# End to End Machine Learning Project
this chapter has you work through an example project, end to end to get a taste of a ML workflow

## Working with Real Data

places to get real data:
* popular open data repos:
    * [UC irvine machine learning repository](https://archive.ics.uci.edu/ml/index.php)
    * [Kaggle datasets](https://www.kaggle.com/datasets)
    * [amazon AWS datasets](https://registry.opendata.aws/)
* Meta portals (they list open data repos):
    * Data Portals
    * [OpenDataMonitor](https://opendatamonitor.eu/frontend/web/index.php?r=dashboard%2Findex)
    * [Quandl](https://www.quandl.com/)
* Other pages listing many popular open data repositories:
    * [Wikipedia's list of machine learning datasets](https://en.wikipedia.org/wiki/List_of_datasets_for_machine-learning_research)
    * Quora.com
    * [the datasets subreddit](https://www.reddit.com/r/datasets/)

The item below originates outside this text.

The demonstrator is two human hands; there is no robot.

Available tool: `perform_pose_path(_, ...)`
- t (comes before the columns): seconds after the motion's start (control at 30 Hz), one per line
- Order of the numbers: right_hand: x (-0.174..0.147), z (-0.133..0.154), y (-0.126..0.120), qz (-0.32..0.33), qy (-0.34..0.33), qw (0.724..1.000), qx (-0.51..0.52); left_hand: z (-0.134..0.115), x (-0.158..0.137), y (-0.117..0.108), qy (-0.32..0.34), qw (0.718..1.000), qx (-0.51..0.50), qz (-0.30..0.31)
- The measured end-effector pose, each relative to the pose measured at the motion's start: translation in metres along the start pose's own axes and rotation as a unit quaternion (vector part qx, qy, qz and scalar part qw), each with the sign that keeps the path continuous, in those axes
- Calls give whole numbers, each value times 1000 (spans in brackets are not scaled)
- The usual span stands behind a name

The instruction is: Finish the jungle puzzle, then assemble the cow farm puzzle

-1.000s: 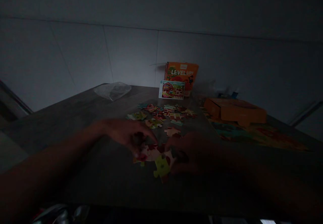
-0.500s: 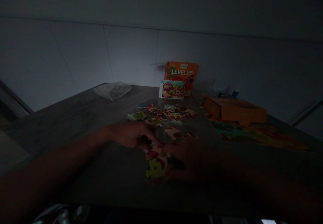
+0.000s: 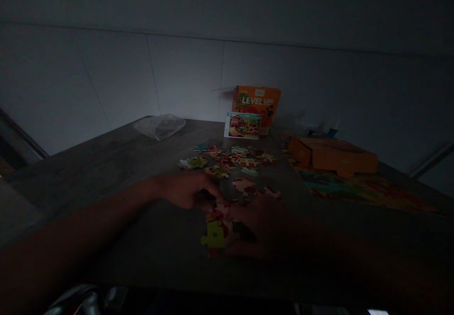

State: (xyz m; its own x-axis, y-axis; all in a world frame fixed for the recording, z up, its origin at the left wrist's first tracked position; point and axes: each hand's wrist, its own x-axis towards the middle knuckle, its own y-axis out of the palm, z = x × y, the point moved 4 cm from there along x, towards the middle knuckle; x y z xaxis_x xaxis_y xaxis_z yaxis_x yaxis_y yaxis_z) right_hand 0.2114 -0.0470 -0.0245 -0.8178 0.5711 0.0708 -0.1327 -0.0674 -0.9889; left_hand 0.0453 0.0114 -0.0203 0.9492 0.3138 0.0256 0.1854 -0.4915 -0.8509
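On the dark tabletop, my left hand (image 3: 187, 189) has its thumb and forefinger closed on a pink puzzle piece (image 3: 221, 208). From the other side, my right hand (image 3: 260, 223) grips the right edge of the small cluster that this piece touches, its fingers partly lost in shadow. A yellow-green puzzle piece (image 3: 214, 233) forms the cluster's near left part, with an orange-brown bit at its lower edge. Just beyond the hands lie a loose pink-and-brown puzzle piece (image 3: 244, 186) and another pink puzzle piece (image 3: 271, 192).
Farther back is a heap of puzzle pieces (image 3: 248, 162). A picture card (image 3: 242, 126) leans against an upright orange box (image 3: 275, 98). A clear plastic bag (image 3: 159, 126) lies at the back left. To the right, an orange box (image 3: 335, 158) rests on a colourful sheet (image 3: 354, 193).
The yellow-green piece and its cluster have shifted slightly left and turned a little. Both hands stay close together at the cluster, the left fingertips slightly farther right.
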Motion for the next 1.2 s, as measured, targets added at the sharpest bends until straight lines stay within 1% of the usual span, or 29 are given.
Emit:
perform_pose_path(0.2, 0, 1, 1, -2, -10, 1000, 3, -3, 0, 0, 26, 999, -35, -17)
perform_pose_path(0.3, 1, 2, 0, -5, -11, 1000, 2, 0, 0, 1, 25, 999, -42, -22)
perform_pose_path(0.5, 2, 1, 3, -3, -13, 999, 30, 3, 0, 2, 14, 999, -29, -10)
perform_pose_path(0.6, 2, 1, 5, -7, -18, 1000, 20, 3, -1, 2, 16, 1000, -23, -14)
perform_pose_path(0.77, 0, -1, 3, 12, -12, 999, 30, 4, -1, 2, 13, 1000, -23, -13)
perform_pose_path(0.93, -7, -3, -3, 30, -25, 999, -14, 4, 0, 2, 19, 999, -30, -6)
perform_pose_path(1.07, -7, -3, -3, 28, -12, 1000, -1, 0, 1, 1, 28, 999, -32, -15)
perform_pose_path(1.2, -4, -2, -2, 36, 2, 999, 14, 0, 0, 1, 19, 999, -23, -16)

this example problem uses housing data in california to model housing prices.

## Framing the Problem
Building a model is not the end goal, you need to ask what your goal is. How do you want to use an benefit from the model? This machine learning models output will be fed into another machine learning system with many other signals. This other system will determine whether it's worth it or not to invest in a given area or not.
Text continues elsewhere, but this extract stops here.